Change detection technique

After all the pre-processing operations, a change detection technique using a Cross-Tabulation module was employed. Each pixel of the first image with given class was compared with each pixel of the second image, to determine the amount of change over all classes. Differences between two images with two different acquisition dates could thus be highlighted. This means that some landforms in image 1 (e.g. agricultural land) have changed to other landforms (e.g. sand dune) in image 2 and vice versa. This method gives a good indication of the chance of change in an area and also an approximate idea of the direction. Therefore, this is a rather useful tool.

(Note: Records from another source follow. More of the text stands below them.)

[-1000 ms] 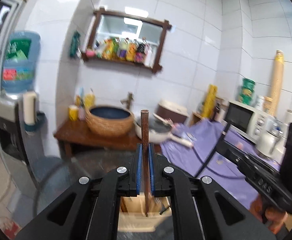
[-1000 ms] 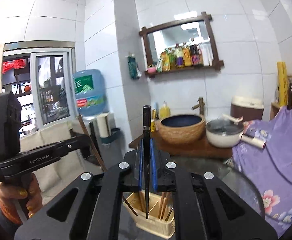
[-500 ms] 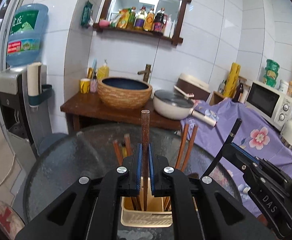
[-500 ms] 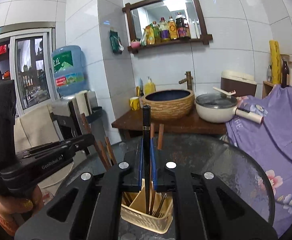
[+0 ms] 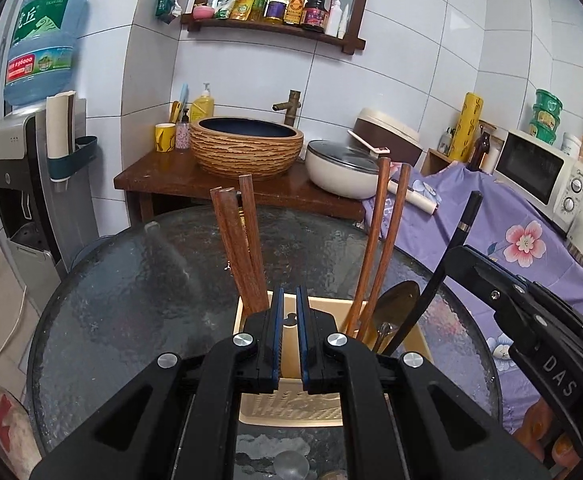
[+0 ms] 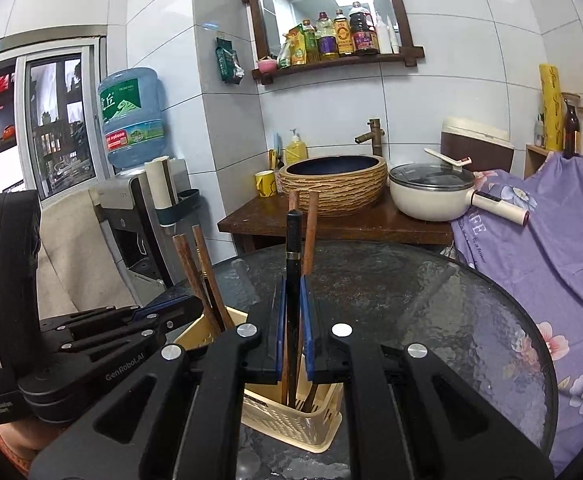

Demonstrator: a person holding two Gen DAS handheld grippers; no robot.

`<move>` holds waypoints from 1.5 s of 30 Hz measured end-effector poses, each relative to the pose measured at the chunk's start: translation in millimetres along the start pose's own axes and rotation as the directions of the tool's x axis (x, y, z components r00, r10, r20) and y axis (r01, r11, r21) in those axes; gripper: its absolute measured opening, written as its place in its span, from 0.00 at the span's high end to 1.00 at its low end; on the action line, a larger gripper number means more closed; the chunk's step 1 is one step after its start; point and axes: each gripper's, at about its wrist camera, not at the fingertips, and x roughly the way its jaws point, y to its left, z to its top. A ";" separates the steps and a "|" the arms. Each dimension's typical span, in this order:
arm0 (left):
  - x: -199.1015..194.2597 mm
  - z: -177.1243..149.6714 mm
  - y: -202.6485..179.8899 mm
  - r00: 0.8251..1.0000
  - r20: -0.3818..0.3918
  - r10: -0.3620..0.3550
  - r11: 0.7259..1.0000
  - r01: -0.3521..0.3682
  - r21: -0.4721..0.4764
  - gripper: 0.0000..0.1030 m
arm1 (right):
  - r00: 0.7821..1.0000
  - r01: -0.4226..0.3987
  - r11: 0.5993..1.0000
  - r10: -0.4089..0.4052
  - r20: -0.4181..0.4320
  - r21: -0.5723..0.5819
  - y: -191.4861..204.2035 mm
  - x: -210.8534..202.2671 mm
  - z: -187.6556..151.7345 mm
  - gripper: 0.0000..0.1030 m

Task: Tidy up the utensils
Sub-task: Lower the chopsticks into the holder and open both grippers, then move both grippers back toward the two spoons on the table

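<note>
The left claw [image 5: 287, 308] hangs just over the near rim of a cream plastic basket [image 5: 287, 408] that stands on the round glass worktop [image 5: 131, 300]. Its blue pads [image 5: 277, 320] sit narrow, a slim gap between them with nothing in it; only the basket's inner wall shows through.

The right claw [image 6: 292, 292] is clamped on a black chopstick [image 6: 292, 240], held upright, its lower end reaching down into the basket [image 6: 287, 420]. In the left view that same black chopstick [image 5: 457, 240] slants down from the right claw [image 5: 457, 254] into the basket's right side.

Inside the basket, a group of brown wooden chopsticks [image 5: 239, 248] leans at the left end, and another brown pair [image 5: 383, 240] leans towards the right end, just beside a metal spoon [image 5: 395, 302] standing bowl up. The spoon and the black chopstick are close together; whether they touch I cannot tell.

Behind the worktop, a wooden stand carries a woven-look basin [image 5: 247, 146] and a white lidded pot [image 5: 343, 168].
</note>
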 end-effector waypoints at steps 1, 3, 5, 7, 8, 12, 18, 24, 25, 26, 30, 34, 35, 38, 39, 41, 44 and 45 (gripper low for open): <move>-0.9 -0.4 -0.1 1.000 0.001 -0.001 1.000 0.001 0.000 0.93 | 1.000 0.002 1.000 -0.002 0.007 -0.008 0.9 -1.5 -1.0 0.92; -6.6 -1.9 0.3 1.000 0.012 -0.006 1.000 0.005 0.006 0.84 | 1.000 0.003 1.000 -0.003 0.014 -0.016 0.8 -4.4 -3.1 0.76; -16.0 -5.5 0.8 0.999 0.035 -0.002 1.000 0.002 0.008 0.65 | 1.000 0.004 1.000 -0.004 0.030 0.000 -2.9 -9.2 -5.6 0.43; -27.7 -11.0 4.0 0.998 0.064 0.003 1.000 -0.004 0.004 0.45 | 0.998 0.001 1.000 -0.003 0.057 0.024 -7.2 -16.7 -9.0 0.41; -32.1 -13.9 5.5 0.997 0.073 0.006 1.000 -0.006 0.003 0.43 | 0.999 0.006 1.000 -0.007 0.053 0.025 -8.0 -18.5 -10.8 0.41; -48.9 -34.0 22.7 0.995 0.084 0.048 0.998 -0.045 -0.044 0.22 | 0.999 0.036 0.998 -0.036 0.002 0.060 -11.8 -28.6 -28.2 0.41; -59.4 -69.6 34.7 0.983 0.081 0.163 0.986 -0.161 -0.032 0.09 | 0.986 0.054 0.990 -0.032 -0.165 0.129 -7.9 -31.4 -72.0 0.41; -52.7 -106.3 45.1 0.986 -0.015 0.168 0.984 -0.169 -0.062 0.06 | 0.943 0.054 0.991 -0.010 -0.332 0.124 5.6 -18.3 -127.9 0.41; -51.4 -111.2 46.3 0.984 -0.026 0.175 0.982 -0.177 -0.061 0.06 | 0.938 0.058 0.991 -0.012 -0.347 0.122 6.9 -16.6 -134.7 0.41; -50.5 -114.8 47.2 0.983 -0.033 0.181 0.981 -0.183 -0.059 0.06 | 0.932 0.059 0.990 -0.009 -0.363 0.125 8.2 -15.3 -142.2 0.41; -46.2 -129.2 54.2 0.978 -0.072 0.197 0.977 -0.202 -0.066 0.06 | 0.909 0.064 0.988 0.001 -0.417 0.144 11.8 -11.1 -165.8 0.41; -44.8 -140.0 61.7 0.973 -0.098 0.210 0.972 -0.219 -0.090 0.06 | 0.889 0.057 0.986 0.022 -0.457 0.159 15.1 -8.2 -180.5 0.41; -44.9 -142.4 63.8 0.972 -0.104 0.211 0.971 -0.221 -0.095 0.06 | 0.886 0.055 0.986 0.026 -0.462 0.160 16.6 -7.8 -183.1 0.41; -47.6 -146.6 66.4 0.970 -0.109 0.216 0.969 -0.227 -0.095 0.06 | 0.881 0.050 0.987 0.029 -0.472 0.154 20.8 -8.8 -188.8 0.41; -48.7 -147.3 66.0 0.970 -0.108 0.218 0.969 -0.228 -0.094 0.06 | 0.879 0.054 0.987 0.024 -0.477 0.149 22.0 -9.1 -191.1 0.41; -51.1 -148.1 67.6 0.970 -0.107 0.219 0.969 -0.230 -0.096 0.06 | 0.875 0.056 0.987 0.024 -0.484 0.151 23.2 -9.5 -194.1 0.41; -54.7 -149.3 69.7 0.970 -0.105 0.219 0.968 -0.230 -0.105 0.06 | 0.871 0.061 0.988 0.018 -0.490 0.144 24.2 -12.9 -197.5 0.42; -55.2 -148.6 70.6 0.970 -0.102 0.219 0.967 -0.229 -0.108 0.06 | 0.871 0.061 0.988 0.016 -0.492 0.141 24.7 -13.7 -197.4 0.42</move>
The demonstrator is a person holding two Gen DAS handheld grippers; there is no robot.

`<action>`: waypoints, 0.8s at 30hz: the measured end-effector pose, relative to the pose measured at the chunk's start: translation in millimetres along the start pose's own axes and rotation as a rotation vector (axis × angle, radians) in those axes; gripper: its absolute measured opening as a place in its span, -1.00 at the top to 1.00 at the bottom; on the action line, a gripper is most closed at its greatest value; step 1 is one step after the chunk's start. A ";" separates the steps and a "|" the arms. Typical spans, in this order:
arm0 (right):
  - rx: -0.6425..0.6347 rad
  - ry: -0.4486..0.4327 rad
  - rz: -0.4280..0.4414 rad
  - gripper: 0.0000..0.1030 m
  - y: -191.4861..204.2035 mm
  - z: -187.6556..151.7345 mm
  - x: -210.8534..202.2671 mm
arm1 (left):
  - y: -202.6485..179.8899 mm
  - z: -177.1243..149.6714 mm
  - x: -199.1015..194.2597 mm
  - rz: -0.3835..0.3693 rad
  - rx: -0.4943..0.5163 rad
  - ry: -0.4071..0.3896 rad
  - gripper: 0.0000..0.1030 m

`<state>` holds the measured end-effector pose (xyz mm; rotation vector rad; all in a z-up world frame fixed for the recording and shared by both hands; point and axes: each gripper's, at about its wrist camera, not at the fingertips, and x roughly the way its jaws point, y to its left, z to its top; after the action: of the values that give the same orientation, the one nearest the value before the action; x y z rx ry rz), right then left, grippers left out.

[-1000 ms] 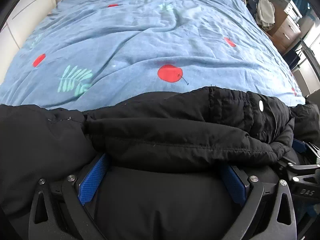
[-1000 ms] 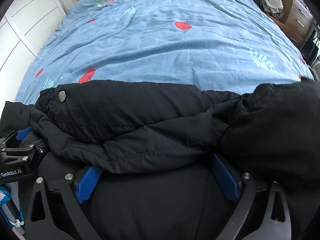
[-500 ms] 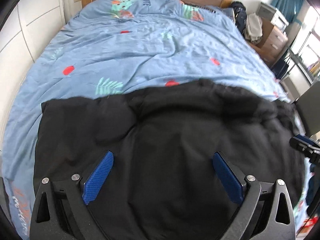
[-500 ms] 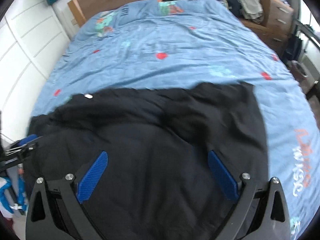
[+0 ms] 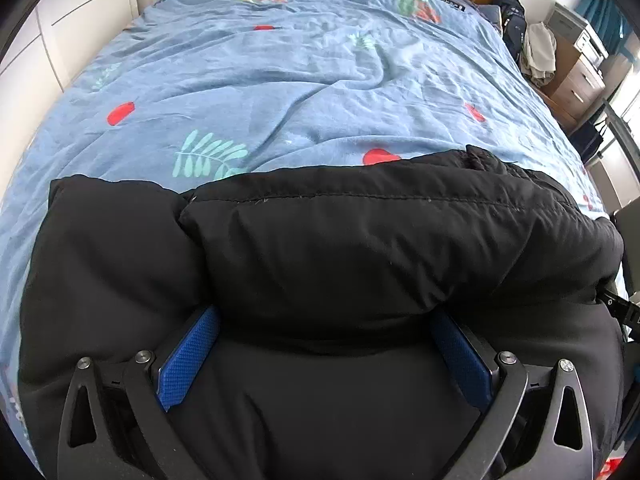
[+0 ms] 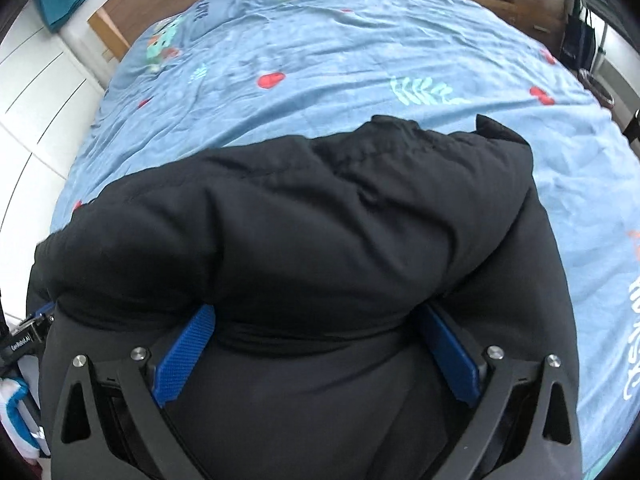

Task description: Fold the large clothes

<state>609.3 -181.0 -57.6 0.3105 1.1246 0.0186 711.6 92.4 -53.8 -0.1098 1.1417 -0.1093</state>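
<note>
A large black padded jacket [image 5: 360,248] lies on the near end of a bed with a blue patterned duvet [image 5: 300,80]. A puffy folded layer of it bulges over my left gripper [image 5: 324,320], whose blue pads [image 5: 188,364] stand wide apart; the fingertips are hidden under the fabric. In the right wrist view the jacket [image 6: 300,232] bulges the same way over my right gripper [image 6: 316,316], whose pads [image 6: 184,356] are also wide apart. Both grippers are open, pushed under the folded layer. The other gripper's edge shows at the left [image 6: 24,340].
The duvet [image 6: 380,60] stretches far beyond the jacket to a wooden headboard [image 6: 116,20]. White wardrobe doors [image 5: 60,20] run along the left. A wooden drawer unit [image 5: 580,80] with piled clothes stands to the right of the bed.
Half a second ago both grippers were raised with the jacket spread flat below. Now they are low again, with a thick folded layer of jacket over the open fingers.
</note>
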 end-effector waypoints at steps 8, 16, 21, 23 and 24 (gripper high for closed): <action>-0.002 0.028 -0.008 -1.00 -2.1 2.9 7.3 | 13.1 -2.5 -15.3 -0.052 -0.006 0.024 -0.99; -0.053 -0.025 -0.029 -0.99 -3.7 2.2 -50.1 | 46.0 -13.0 -69.4 0.000 -0.019 -0.037 -0.98; -0.103 -0.018 -0.018 -0.99 3.5 -15.9 -62.7 | 55.3 -29.8 -49.7 0.037 -0.031 -0.013 -0.98; -0.109 0.008 -0.052 -0.99 0.5 -22.0 -50.1 | 60.7 -31.9 -44.8 0.039 -0.043 -0.017 -0.98; -0.096 0.014 -0.050 -0.99 -3.5 -24.1 -45.6 | 64.3 -33.0 -43.2 0.037 -0.053 -0.019 -0.98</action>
<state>567.6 -186.5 -27.7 0.1966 1.1407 0.0308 665.8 161.1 -37.6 -0.1364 1.1275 -0.0451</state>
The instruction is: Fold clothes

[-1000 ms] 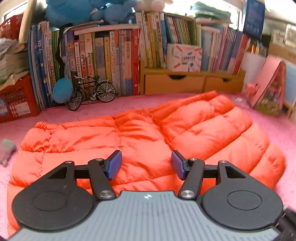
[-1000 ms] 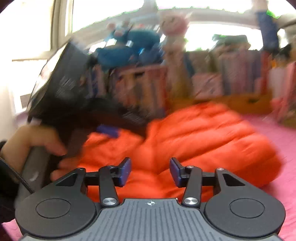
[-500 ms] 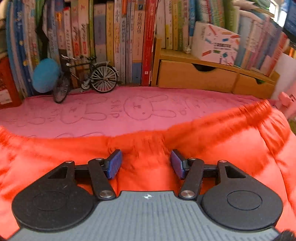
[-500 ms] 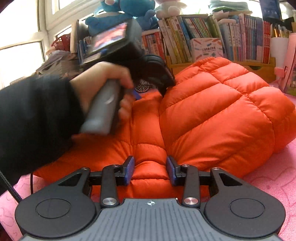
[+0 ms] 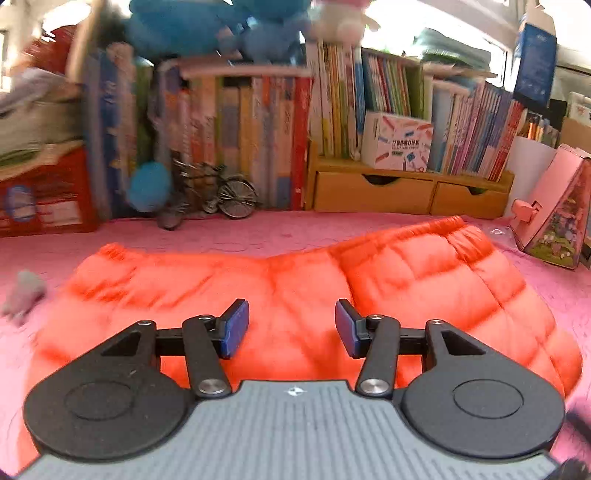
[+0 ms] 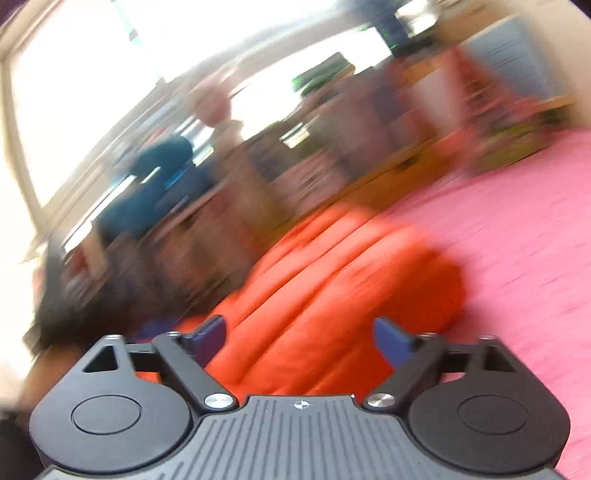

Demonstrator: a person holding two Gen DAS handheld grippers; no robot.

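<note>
Orange puffer jacket [image 5: 295, 295] lies spread on the pink surface [image 5: 240, 236], quilted panels up, right half mounded higher than the left. In the left wrist view it fills the near middle ground, its far edge running from left to right with a shallow dip at centre.

Left gripper [image 5: 291, 328] hangs over the near part of the jacket. Jaws partly apart and closing; blue pads [image 5: 234, 328] show clear orange fabric in the gap, nothing pinched between them, so released.

Right gripper [image 6: 299, 341] seen in a heavily blurred, tilted view. Jaws spread wide and opening; jacket [image 6: 332, 295] lies beyond and below the gap, not clamped. Pink surface [image 6: 517, 240] runs off to the right of the jacket. A dark blurred mass sits at the left edge of this view; cannot tell what it is.

Far side, left wrist view: row of upright books [image 5: 258, 140] against the back, wooden two-drawer shelf unit [image 5: 406, 192] holding more books and a white box [image 5: 397, 142]. Small model bicycle [image 5: 218, 192] stands on the surface before the books, a blue ball [image 5: 149, 186] just left of it. Blue plush toys [image 5: 207, 26] on top of the books. Red crate [image 5: 44, 192] far left. Pink book [image 5: 554, 218] propped at far right. Small grey soft item [image 5: 24, 295] on the surface left of the jacket.
</note>
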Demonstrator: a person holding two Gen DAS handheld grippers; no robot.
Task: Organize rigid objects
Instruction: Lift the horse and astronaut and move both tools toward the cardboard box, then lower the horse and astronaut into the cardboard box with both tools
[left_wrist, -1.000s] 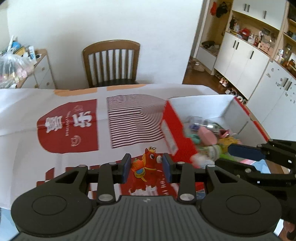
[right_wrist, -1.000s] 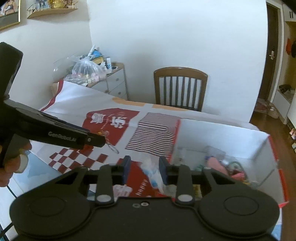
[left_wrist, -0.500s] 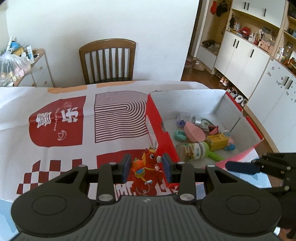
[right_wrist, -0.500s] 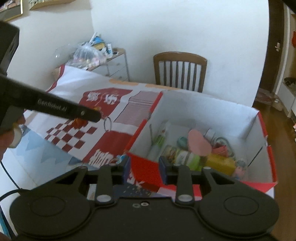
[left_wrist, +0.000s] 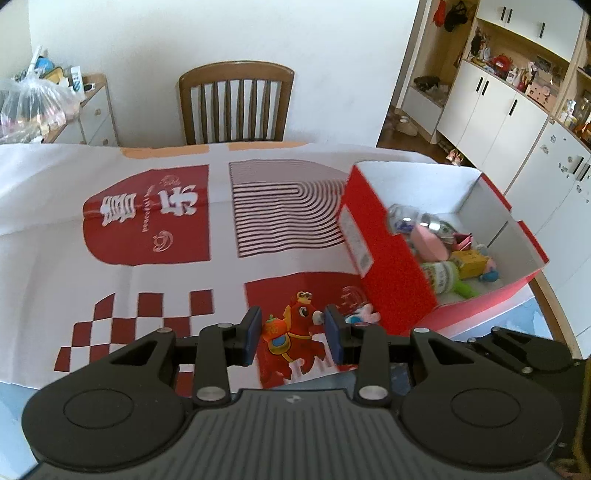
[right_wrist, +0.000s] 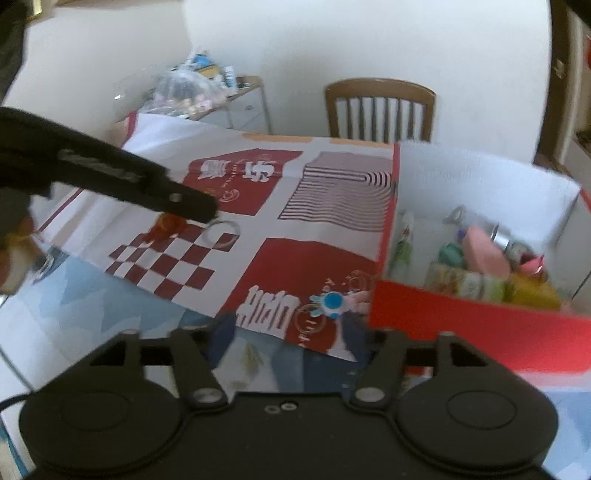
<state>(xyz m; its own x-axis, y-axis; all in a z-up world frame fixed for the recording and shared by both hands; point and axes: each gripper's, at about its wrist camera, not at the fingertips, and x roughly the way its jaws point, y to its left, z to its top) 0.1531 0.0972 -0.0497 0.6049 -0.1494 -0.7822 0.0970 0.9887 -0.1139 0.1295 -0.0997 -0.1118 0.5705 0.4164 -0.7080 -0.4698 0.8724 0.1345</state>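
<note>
The right view is blurred, so the small blue-and-white toy (right_wrist: 334, 302) just left of the red box (right_wrist: 480, 325) is hard to identify. The right gripper (right_wrist: 288, 332), jaws just opened, stands spread and empty near it. The left gripper (left_wrist: 291, 334) pinches a red horse (left_wrist: 291, 332) left of the box. The box wall hides part of its contents. A red-and-white cloth (left_wrist: 147, 221) covers the table; a chair (left_wrist: 236, 103) stands beyond.

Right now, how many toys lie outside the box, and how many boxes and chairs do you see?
Toys outside the box: 2 (horse, blue toy)
Box: 1
Chair: 1
Total: 4
</note>
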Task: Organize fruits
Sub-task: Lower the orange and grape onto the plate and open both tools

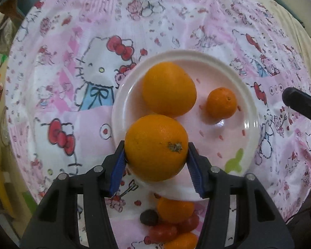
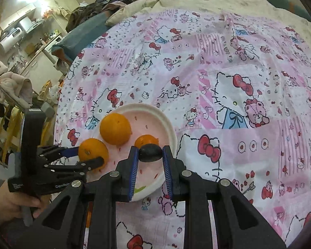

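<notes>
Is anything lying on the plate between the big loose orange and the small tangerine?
No. Left wrist view shows only bare plate between the large round orange and the small tangerine.

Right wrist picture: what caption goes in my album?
Right gripper holds a dark fruit over a white plate of oranges.

Bed [image 2: 197, 2] under a pink cartoon-cat sheet [image 2: 228, 78]; on it a white plate [image 1: 249, 103], plus loose oranges and cherry tomatoes [image 1: 162, 232] near the plate's edge.
</notes>
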Motion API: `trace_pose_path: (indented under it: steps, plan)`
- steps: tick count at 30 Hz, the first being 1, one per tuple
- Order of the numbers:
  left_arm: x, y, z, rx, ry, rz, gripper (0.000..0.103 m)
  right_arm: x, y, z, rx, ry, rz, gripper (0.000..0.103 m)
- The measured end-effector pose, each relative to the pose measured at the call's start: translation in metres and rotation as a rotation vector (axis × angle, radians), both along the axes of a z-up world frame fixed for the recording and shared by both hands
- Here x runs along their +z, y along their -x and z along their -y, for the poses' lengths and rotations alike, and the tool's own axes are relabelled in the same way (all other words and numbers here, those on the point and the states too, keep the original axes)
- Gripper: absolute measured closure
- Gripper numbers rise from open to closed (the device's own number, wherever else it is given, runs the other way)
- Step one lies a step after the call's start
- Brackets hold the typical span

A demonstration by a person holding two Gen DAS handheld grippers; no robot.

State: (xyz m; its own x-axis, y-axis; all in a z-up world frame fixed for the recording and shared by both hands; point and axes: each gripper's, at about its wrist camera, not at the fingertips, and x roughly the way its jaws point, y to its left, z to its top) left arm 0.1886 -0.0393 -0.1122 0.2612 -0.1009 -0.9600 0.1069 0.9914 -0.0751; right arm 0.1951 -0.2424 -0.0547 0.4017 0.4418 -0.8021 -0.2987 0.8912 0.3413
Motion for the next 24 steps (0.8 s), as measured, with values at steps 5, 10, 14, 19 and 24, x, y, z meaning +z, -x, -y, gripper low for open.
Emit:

The KAPPA Index of Agreement (KIA) is a means to test two images to determine if their differences are due to ‘chance’ or a ‘real (dis)agreement’. It is commonly used to check for accuracy of classified satellite images versus some ‘real’ ground-truth data38, 39 (Formulas 1 and 2).

$${\boldsymbol{K}}=\frac{{Obsrved}\,{Accuracy}-{Chance}\,{Agreement}}{1-{Chance}\,{Agreement}}$$
(1)
$${\boldsymbol{K}}=\frac{{N}{\sum }_{{i}=1}^{{r}}{{x}}_{{ii}}-{\sum }_{{i}=1}^{{r}}({{x}}_{{i}+}\ast .\,{{x}}_{+{i}})}{{{N}}^{2}-{\sum }_{{i}=1}^{{r}}({{x}}_{{i}+}\ast .\,{{x}}_{+{i}})}$$
(2)

Where:

K: Overall Kappa coefficient

r: Number of row in cross classification table

xii: Number of combinations along the diagonal

xi+: Total observations in row i

x+i: Total observations in column i

N: Total number of cells

In this research, ENVI 5.1, IDRISI Kilimanjaro and Arc GIS 10.2 were used to calculate all of those processes and operations.